Friedman makes the strong case that if you can see inside a Twinkie, then we should be able to see inside our software. It’s hard to argue with the logic. IT teams across the world have spent critical hours, days and weeks locating vulnerable Log4j – an open-source logging utility used in countless other software packages.

Technology experts have warned that building a good list of ingredients, which is called a Software Bill of Materials (SBOM) for software and a Device Bill of Materials (DBOM) for devices, is not an easy task. Our experience at AT&T confirms the difficulty of such a task. Libraries, packages, routines, open-source, legacy code, networked components, configuration utilities, APIs, orchestration tools and so on – all complicate the construction of a bill of materials.
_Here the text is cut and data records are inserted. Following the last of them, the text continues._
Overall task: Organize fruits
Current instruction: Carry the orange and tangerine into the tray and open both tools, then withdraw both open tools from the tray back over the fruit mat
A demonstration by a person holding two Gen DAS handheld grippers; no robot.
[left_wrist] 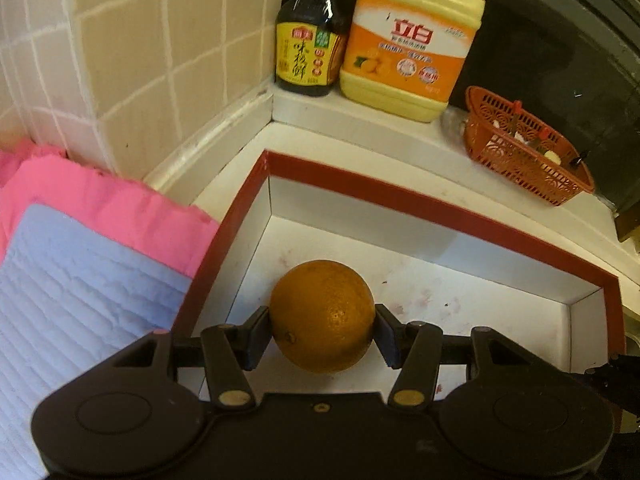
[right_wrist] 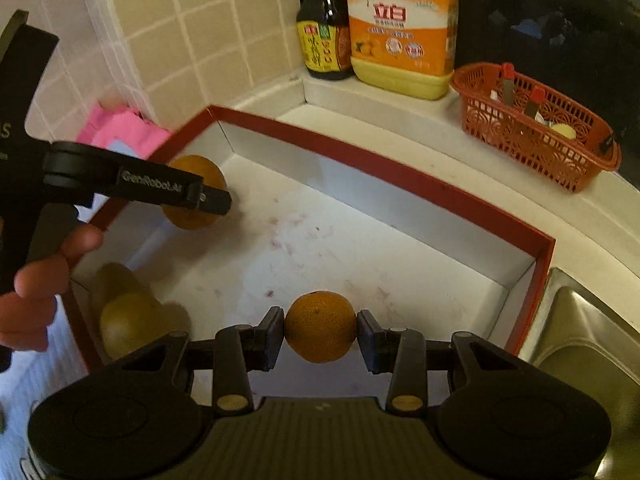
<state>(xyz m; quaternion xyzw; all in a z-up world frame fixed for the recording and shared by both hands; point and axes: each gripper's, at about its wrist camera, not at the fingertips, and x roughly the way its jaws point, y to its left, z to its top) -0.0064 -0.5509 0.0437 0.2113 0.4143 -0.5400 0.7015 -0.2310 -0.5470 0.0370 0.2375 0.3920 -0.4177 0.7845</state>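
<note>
The box (right_wrist: 400,176), red-rimmed and white inside, takes up most of the desk (left_wrist: 360,136) and lies open-topped, so fruit can be lowered straight in; it looks like the place where the fruit is being gathered. A pale fruit (right_wrist: 124,324) already lies in its near left corner.

Both grippers hang over it, pointing steeply down, each bringing a fruit in. The left gripper (left_wrist: 322,330) has its fingers about half open, pads pressed to either side of a large orange (left_wrist: 322,314), held above the floor of the box near the left wall. From the right wrist view the same orange (right_wrist: 196,192) shows behind the left gripper's finger, with the person's hand (right_wrist: 40,280) on the grip. The right gripper (right_wrist: 320,330) has its fingers drawn in close on a small orange (right_wrist: 320,326), held over the near middle of the box. Gripping each across its widest part should keep round fruit from rolling out.

The desk is white, set in a corner of beige tiled wall (left_wrist: 140,60). On the ledge behind stand a dark bottle (left_wrist: 312,40) and a yellow jug (left_wrist: 408,48), with a red basket (right_wrist: 536,128) beside them. A pink cloth (left_wrist: 100,208) lies left of the box, a steel sink (right_wrist: 592,340) right of it.
</note>
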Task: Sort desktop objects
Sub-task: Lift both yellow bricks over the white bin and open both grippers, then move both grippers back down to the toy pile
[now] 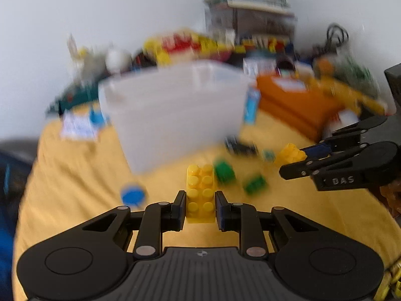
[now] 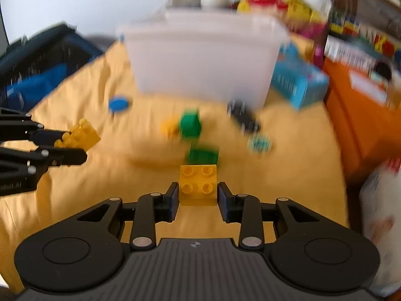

But we believe the security community should start to organize around the idea. Last May, the White House executive order on cybersecurity directed the Secretary of Commerce to establish national supply-chain guidance – including bills of materials for software purchasers. The National Telecommunications and Information Administration (NTIA) within the US Department of Commerce also has pushed on this idea. Its on-line resources explain the benefits of SBOMs for transparency, supply chains and more. And the CycloneDX community supports the many open-source and proprietary SBOM tools.

The DHS Information and Communications Technology Supply Chain Task Force also has established working groups focused on both a hardware and software bills of materials.

Standards have emerged for SBOMs, as well. The Software Identification (SWID) Tag is an ISO/IEC 19770 format that can be followed by software vendors, and the Software Package Data Exchange (SPDX) is an open-source machine-readable format. These standards work together and can be integrated into the software development lifecycle. SWID Tags, for example, give useful information about versions, developers and other artifacts about the software. The purpose is to increase understanding about the software.

As I said earlier, we all know that SBOMs are not easy. Driving accuracy and completeness in the data is a particular challenge. And the scale of open-source usage is wide and varying, so maintaining version information will be tough to accomplish at scale. Even keeping track of the security history of some piece of software is not easy to do. To date, no good solutions exist for tracking whether some code was involved in a prior vulnerability incident. So, we have some work to do as a community.

Despite these challenges, we recommend that security experts and practitioners begin to take this issue more seriously. Our research teams at AT&T have begun to examine SBOMs more carefully in their work. And we’ve begun preliminary discussions with our own procurement groups within AT&T to determine whether we can begin a process in the future of requesting SBOMs from our suppliers. Maybe with increased push on this topic, we will see some real progress.